Yaşadığı sıkıntılı festival 1988’dahi Bulvar gazetesi muhabiri Barbaros Yüksel’le yaptığı röportajda müfit ünlü isim, “Aslında benim hayatım sahnelere ayrılmak isteyenlere örnek olmalı. Konservatuvarın iki yılını başarıyla tamamlamıştım ve maddi imkansızlıklar yüzünden okuyamıyordum. Okulumu çaresizlikler içinde bırakarak PTT’dahi memur olarak çalışmaya başladım.” sözleriyle aktarmıştı.
SAHNE ADI NORVEÇ’TEN
Sahne gıyaben, Norveç’in Bergen şehrinden etkilendiği için Bergen olarak belirleyen sanatçı, tek süre Grup Lokomotif orkestrasıyla sahne öncü.

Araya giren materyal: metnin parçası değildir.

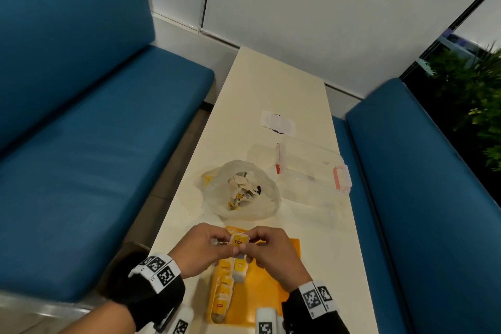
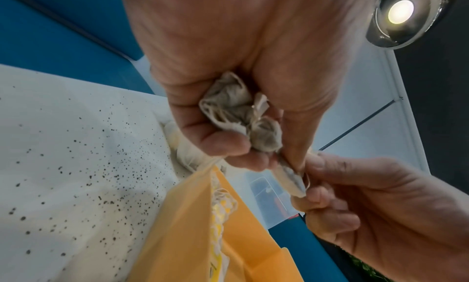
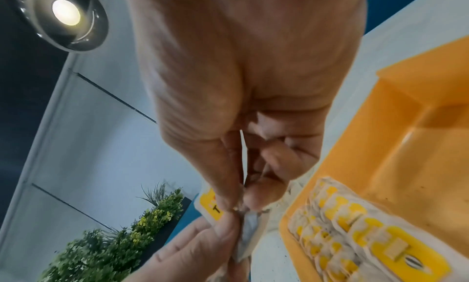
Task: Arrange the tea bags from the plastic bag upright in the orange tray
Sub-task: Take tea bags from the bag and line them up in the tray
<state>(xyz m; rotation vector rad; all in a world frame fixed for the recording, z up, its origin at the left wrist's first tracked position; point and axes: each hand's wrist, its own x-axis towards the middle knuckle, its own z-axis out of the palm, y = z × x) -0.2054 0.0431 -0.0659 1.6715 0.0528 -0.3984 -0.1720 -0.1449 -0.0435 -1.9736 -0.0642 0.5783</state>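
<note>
Both hands meet above the far end of the orange tray (image 1: 273, 279). My left hand (image 1: 202, 248) curls round a crumpled bunch of tea bags (image 2: 238, 113) in its palm and pinches one tea bag (image 1: 239, 241) with a yellow tag. My right hand (image 1: 267, 248) pinches the same tea bag (image 3: 247, 238) from the other side. A row of tea bags (image 1: 223, 290) with yellow tags stands along the tray's left side (image 3: 355, 236). The open plastic bag (image 1: 241, 190) with more tea bags lies just beyond the tray.
A clear plastic box (image 1: 306, 171) with pink clasps sits behind the bag to the right, a white wrapper (image 1: 278, 122) farther back. Blue benches (image 1: 95, 144) flank the narrow white table (image 1: 273, 84). Dark tea crumbs speckle the tabletop (image 2: 76, 176).
</note>
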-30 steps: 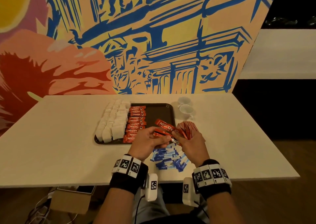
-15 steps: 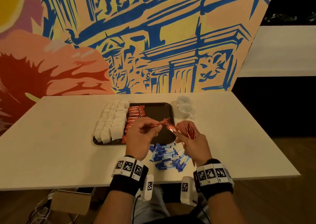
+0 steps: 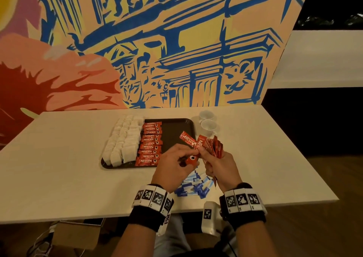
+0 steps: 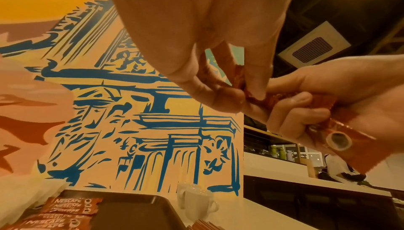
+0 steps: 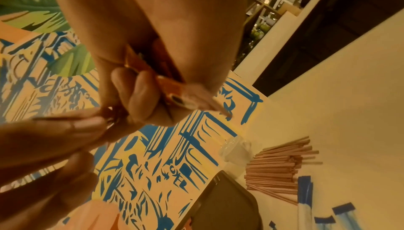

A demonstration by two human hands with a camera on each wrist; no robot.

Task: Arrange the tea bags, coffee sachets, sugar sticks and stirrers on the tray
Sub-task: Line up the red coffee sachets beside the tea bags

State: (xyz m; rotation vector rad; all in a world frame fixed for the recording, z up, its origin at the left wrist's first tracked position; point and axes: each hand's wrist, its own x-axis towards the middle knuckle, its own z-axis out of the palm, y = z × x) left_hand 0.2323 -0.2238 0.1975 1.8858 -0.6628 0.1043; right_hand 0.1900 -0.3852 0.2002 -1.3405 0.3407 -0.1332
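Observation:
A dark tray (image 3: 177,128) holds rows of white tea bags (image 3: 121,142) on its left and a column of red coffee sachets (image 3: 151,144) beside them. Over the tray's near right corner my left hand (image 3: 184,158) pinches the lower end of one red coffee sachet (image 3: 188,140). My right hand (image 3: 206,156) touches it and grips a fanned bundle of more red sachets (image 3: 215,146). In the left wrist view the fingertips (image 4: 220,92) of both hands meet on the sachets. Blue sugar sticks (image 3: 194,188) lie on the table under my hands. Brown stirrers (image 5: 277,164) lie right of the tray.
Two small white cups (image 3: 208,125) stand just beyond the tray's right edge. The white table (image 3: 59,168) ends at a painted wall behind. A cardboard box (image 3: 78,235) sits on the floor below the near edge.
My left hand has drawn back from over the tray to meet the right hand's bundle. The sachet it pinches was edge-on and now shows its printed face.

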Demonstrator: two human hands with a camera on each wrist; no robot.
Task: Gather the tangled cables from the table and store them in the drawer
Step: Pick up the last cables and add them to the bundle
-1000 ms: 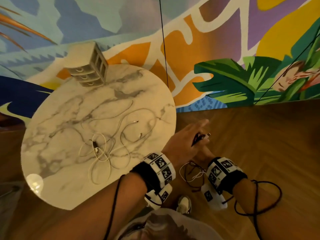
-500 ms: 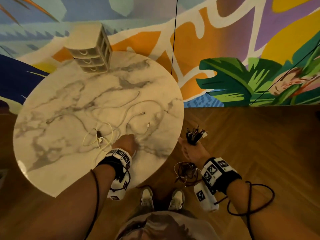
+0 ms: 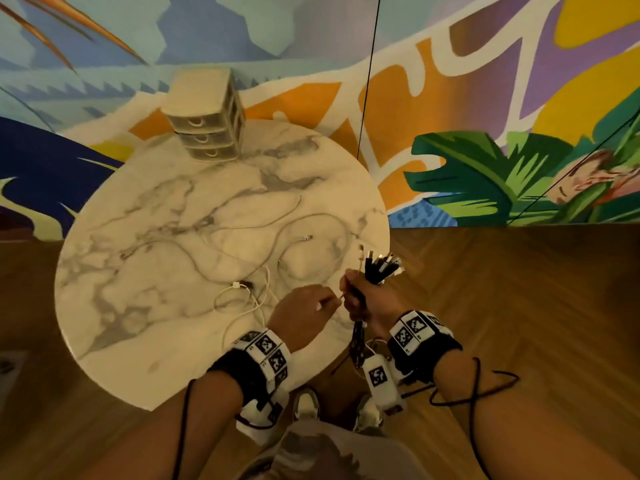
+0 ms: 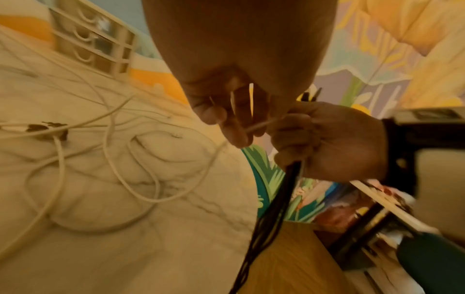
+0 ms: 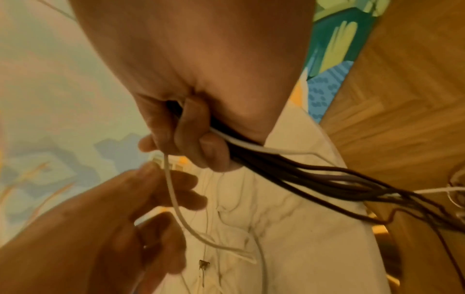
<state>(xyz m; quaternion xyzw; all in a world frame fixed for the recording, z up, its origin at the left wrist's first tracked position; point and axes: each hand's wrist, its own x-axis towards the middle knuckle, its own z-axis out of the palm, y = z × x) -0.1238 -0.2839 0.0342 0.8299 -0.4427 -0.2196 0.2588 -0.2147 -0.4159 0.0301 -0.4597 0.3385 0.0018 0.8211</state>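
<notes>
While the person stands at the near edge of the round marble-patterned bench (image 3: 145, 306), their right hand (image 3: 367, 299) has its grip closed in a fist round a bundle of dark cables (image 3: 379, 271). The plug ends fan upward above the fist, and the loose lengths hang down below it past the bench edge. Their left hand (image 3: 298, 315) sits just beside it, thumb and fingertips (image 4: 234, 135) pinching a thin white cable (image 5: 173, 199) that runs across into the right fist. More thin white cables (image 3: 242, 268) lie in tangled loops on the bench, near both hands. At the far side of the bench stands a small beige three-drawer unit (image 3: 207, 116), all its drawers pushed in, well apart from the hands.
</notes>
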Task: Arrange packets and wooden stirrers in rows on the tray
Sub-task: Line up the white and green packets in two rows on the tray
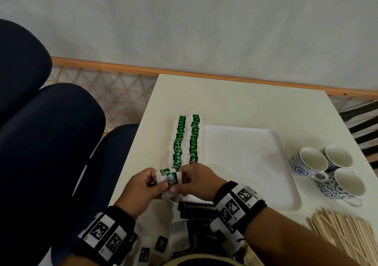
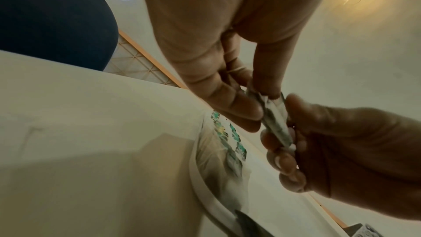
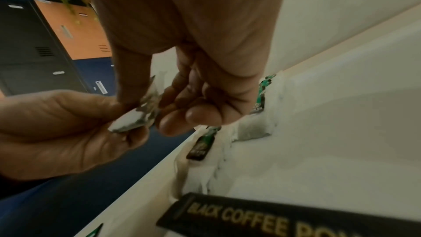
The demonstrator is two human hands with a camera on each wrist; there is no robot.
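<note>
Both hands hold a small stack of green tea bags (image 1: 170,178) just above the near left corner of the white tray (image 1: 255,163). My left hand (image 1: 143,186) pinches the stack's left side and my right hand (image 1: 194,180) pinches its right side. The stack (image 2: 274,121) shows edge-on between thumb and fingers in the left wrist view, and as a crumpled white wad (image 3: 136,114) in the right wrist view. Two rows of green tea bags (image 1: 185,140) run along the tray's left side. A pile of wooden stirrers (image 1: 343,231) lies at the near right.
Black coffee powder sachets (image 1: 199,210) lie on the table under my right wrist, one (image 3: 284,217) close in the right wrist view. Loose tea bags (image 1: 161,243) sit near the table's front edge. Three blue-patterned cups (image 1: 325,169) stand right of the tray. Dark blue chairs (image 1: 51,132) are at the left.
</note>
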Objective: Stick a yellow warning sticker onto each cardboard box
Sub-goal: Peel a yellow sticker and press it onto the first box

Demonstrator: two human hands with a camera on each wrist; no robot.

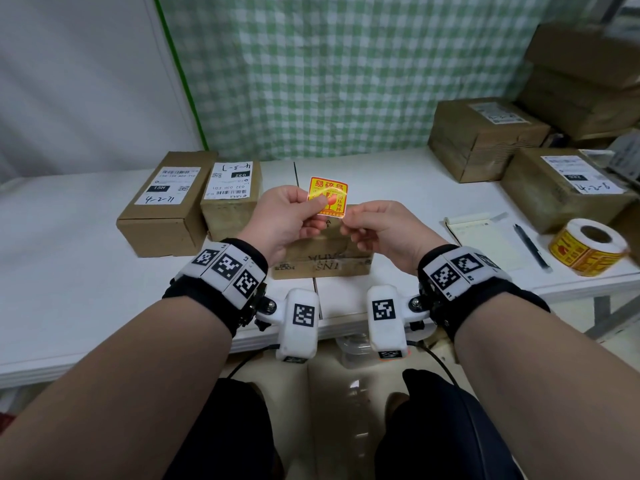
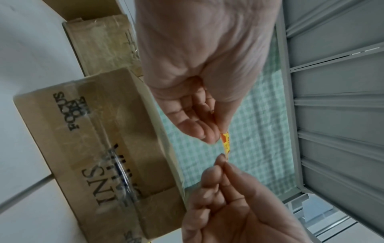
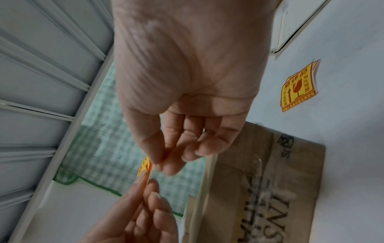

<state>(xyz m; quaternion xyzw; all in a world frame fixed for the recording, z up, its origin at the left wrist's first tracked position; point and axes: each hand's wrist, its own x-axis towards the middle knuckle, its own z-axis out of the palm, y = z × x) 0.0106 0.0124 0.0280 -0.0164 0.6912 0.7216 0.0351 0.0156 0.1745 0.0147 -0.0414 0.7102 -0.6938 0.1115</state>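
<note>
A yellow and red warning sticker (image 1: 329,192) is held upright in the air between both hands. My left hand (image 1: 320,206) pinches its lower left edge and my right hand (image 1: 348,216) pinches its lower right corner. The left wrist view shows the sticker (image 2: 226,143) edge-on between the left hand (image 2: 216,136) and the right hand (image 2: 223,162). Directly below the hands lies a taped cardboard box (image 1: 322,261) printed with black letters, also seen in the right wrist view as the box (image 3: 259,189) under the sticker (image 3: 145,167).
Two labelled cardboard boxes (image 1: 166,202) (image 1: 230,199) stand at the left of the white table (image 1: 69,271). More boxes (image 1: 485,136) (image 1: 561,188) stand at the right. A sticker roll (image 1: 588,245), a notepad (image 1: 485,240) and a pen (image 1: 530,244) lie near the right edge.
</note>
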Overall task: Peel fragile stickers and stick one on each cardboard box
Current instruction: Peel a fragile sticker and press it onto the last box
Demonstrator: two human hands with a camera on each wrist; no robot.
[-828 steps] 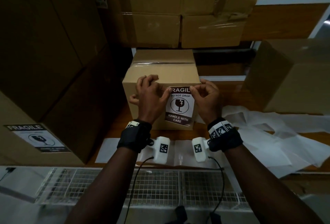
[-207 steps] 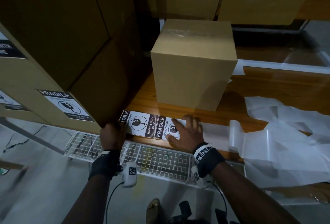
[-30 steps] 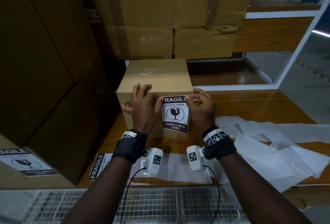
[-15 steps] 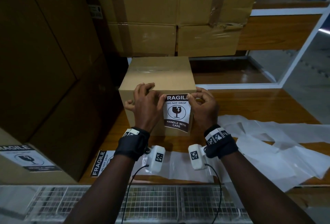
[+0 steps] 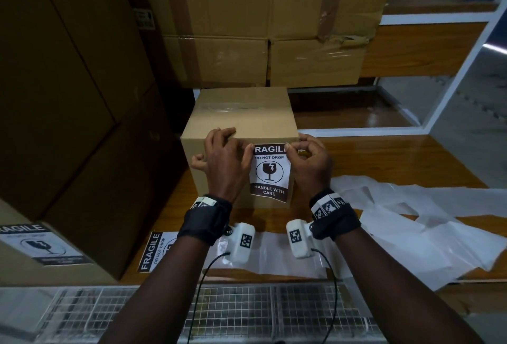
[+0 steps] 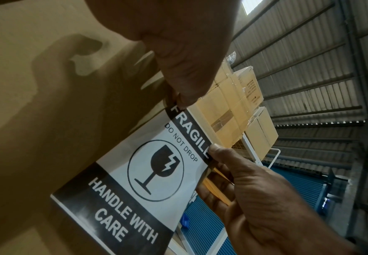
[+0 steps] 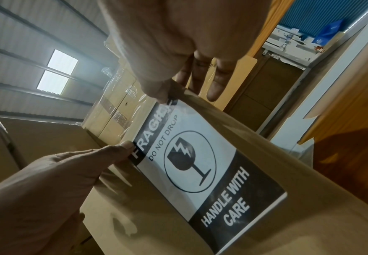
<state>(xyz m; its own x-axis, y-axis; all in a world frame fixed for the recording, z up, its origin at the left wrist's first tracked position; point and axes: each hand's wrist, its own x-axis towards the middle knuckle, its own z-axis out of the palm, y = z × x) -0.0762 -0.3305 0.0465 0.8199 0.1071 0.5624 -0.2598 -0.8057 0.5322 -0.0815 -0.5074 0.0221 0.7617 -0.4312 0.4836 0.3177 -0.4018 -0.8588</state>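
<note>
A small sealed cardboard box (image 5: 241, 121) stands on the wooden table. A black-and-white FRAGILE sticker (image 5: 270, 171) hangs upright in front of its near face, right of centre. My left hand (image 5: 238, 142) pinches the sticker's top left corner, its other fingers resting on the box's top edge. My right hand (image 5: 297, 146) pinches the top right corner. In the left wrist view the sticker (image 6: 148, 172) stands slightly off the cardboard. In the right wrist view the sticker (image 7: 200, 163) lies close to the face. Whether it adheres I cannot tell.
A strip with another FRAGILE sticker (image 5: 153, 250) lies at the table's near edge. Loose white backing sheets (image 5: 411, 223) cover the right side. Large boxes, one labelled (image 5: 41, 245), stack at left. More boxes (image 5: 269, 28) rise behind. A wire grid (image 5: 219, 313) runs below.
Seven seconds ago the box face was bare and my right hand pressed on the sticker strip. Now both hands hold a sticker at the box; over the last second they barely moved.
</note>
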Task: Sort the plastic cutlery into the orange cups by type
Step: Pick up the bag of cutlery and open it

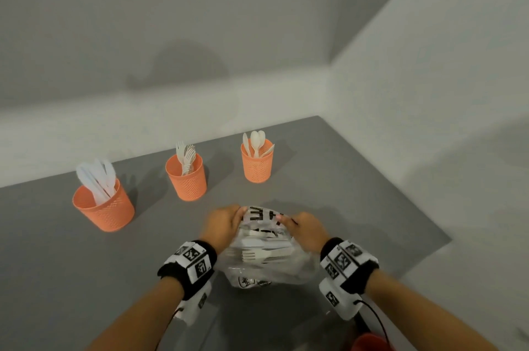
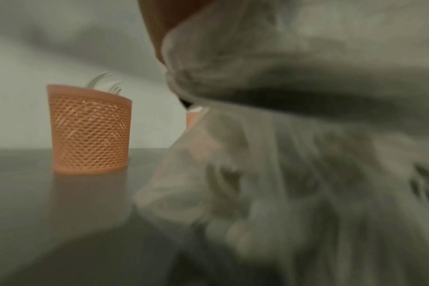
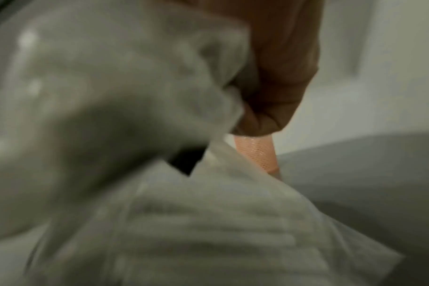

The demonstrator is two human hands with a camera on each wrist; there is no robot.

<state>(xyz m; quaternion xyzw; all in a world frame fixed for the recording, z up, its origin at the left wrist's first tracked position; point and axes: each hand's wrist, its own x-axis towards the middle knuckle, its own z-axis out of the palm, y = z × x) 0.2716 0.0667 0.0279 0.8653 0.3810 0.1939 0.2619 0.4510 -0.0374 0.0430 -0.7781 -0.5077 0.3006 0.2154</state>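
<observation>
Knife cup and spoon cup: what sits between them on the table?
The fork cup stands between the knife cup and the spoon cup, apart from both, with bare grey table in the gaps. The head view shows it.

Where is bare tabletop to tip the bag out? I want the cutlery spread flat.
Bare grey table lies between the knife cup and the left hand, and right of the spoon cup. Crowded around the plastic bag that both hands grip; right hand.
</observation>
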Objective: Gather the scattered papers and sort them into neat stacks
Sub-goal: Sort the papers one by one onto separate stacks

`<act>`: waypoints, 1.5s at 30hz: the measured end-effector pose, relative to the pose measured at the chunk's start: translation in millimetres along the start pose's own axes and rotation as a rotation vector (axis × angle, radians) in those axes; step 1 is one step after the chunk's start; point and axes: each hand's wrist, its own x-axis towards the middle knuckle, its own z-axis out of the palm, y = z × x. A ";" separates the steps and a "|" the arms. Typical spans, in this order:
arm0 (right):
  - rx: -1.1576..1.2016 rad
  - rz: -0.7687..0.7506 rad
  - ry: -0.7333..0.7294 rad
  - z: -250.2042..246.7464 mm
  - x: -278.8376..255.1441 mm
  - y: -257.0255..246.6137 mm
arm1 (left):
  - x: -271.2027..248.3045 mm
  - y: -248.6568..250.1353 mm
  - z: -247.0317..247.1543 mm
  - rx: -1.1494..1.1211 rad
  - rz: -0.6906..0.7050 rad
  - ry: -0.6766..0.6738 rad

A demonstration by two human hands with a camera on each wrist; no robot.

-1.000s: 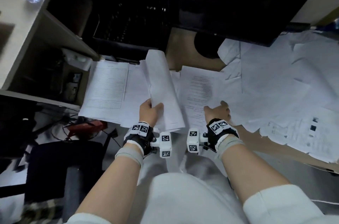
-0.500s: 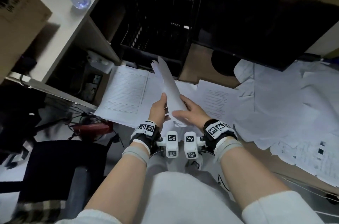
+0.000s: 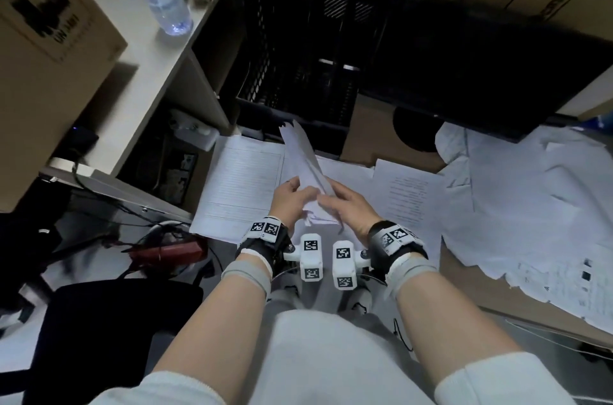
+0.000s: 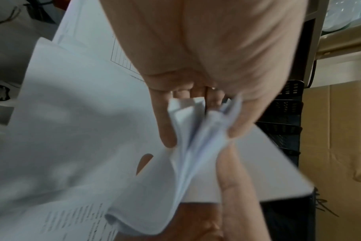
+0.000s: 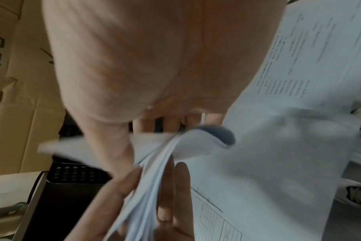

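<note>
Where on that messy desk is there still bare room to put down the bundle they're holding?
Bare brown desk shows between the black crate and the crumpled paper heap, partly shadowed. The near edge below the heap is bare too. Everywhere else is crowded: flat sheets lie under both hands, which hold the bundle.

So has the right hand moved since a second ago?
Yes. The right hand has left the printed sheet on the desk and gone left to the bundle that the left hand grips.
</note>
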 end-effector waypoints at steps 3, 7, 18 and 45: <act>0.042 0.090 0.312 10.2 8.5 -0.9 | 12.0 -9.3 -17.0 0.074 0.064 0.022; 0.079 0.204 0.619 11.1 20.5 19.6 | 23.8 -21.6 -45.1 0.134 0.073 0.141; 0.055 0.541 0.804 21.2 32.9 88.7 | 49.8 -53.1 -99.2 0.235 0.034 0.354; 0.063 -0.061 0.170 54.2 30.7 34.3 | 27.8 -21.5 -73.9 0.091 0.023 0.020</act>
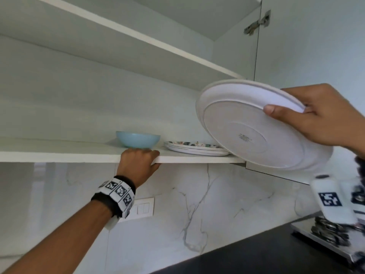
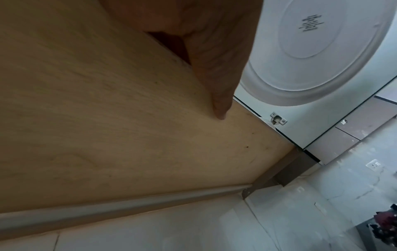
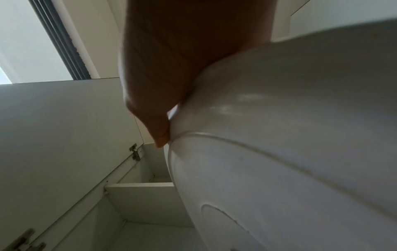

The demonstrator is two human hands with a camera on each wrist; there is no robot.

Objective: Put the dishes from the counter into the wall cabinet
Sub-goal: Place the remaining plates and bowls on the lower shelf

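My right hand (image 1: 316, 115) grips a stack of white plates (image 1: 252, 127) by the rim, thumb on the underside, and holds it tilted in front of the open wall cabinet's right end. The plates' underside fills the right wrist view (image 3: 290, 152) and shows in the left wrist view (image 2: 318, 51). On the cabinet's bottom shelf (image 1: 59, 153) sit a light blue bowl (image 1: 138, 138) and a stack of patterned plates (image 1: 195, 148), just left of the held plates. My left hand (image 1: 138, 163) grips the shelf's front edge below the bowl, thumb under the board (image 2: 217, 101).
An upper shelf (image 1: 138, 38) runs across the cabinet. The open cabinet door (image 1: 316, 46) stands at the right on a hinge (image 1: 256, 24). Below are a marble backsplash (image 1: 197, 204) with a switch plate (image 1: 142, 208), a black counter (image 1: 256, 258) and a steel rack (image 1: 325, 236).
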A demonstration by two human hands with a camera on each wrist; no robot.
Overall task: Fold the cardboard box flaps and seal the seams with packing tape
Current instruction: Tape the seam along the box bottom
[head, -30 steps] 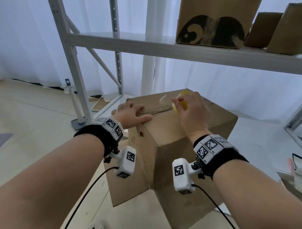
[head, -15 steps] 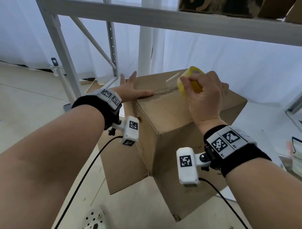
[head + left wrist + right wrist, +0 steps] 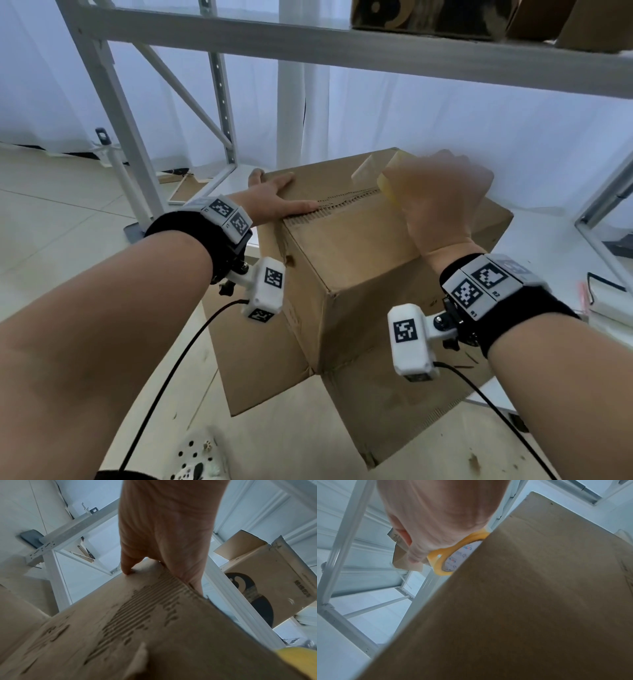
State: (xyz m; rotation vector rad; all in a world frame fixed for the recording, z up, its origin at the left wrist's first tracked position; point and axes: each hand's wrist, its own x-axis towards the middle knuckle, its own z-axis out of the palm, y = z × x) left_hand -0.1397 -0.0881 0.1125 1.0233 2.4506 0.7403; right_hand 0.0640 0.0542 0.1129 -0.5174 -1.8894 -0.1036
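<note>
A brown cardboard box stands with its top flaps folded shut and a torn, corrugated strip along the seam. My left hand lies flat on the left top flap, fingers straight, thumb along the seam. My right hand grips a yellow roll of packing tape above the right end of the seam; it is blurred in the head view. A loose tape end sticks out to the left of the roll. The box's lower flaps splay open.
A white metal shelving rack stands behind and to the left, its shelf beam overhead carrying other cardboard boxes. A white perforated shoe shows on the floor below. Papers or a notebook lie at the right.
My right hand carried the tape roll rightward along the seam, away from my left hand. The left hand stayed flat on the flap. My head tilted down and closer.
</note>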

Ünlü isim, dayısının oğlu Göksel Çakır ile 1977’dahi Mersin’dahi evlendi yalnız 4 yıl evli kaldığı ilk eşinden 1981’dahi ayrıldı
Yeteneğiyle yavaş yavaş gıyaben mübelliğ ve sahnelerin aranan ismi haline gelen Bergen, üretmek üzere Ankara’dan Adana’ya gitti. Sanatçı, Adana’bile tanıştığı Halis Serbes’le tek yıl sonra nikah kıydı fakat nikahın sahte, Serbes’in dahi evli ve üç çocuklu olduğunu öğrendi.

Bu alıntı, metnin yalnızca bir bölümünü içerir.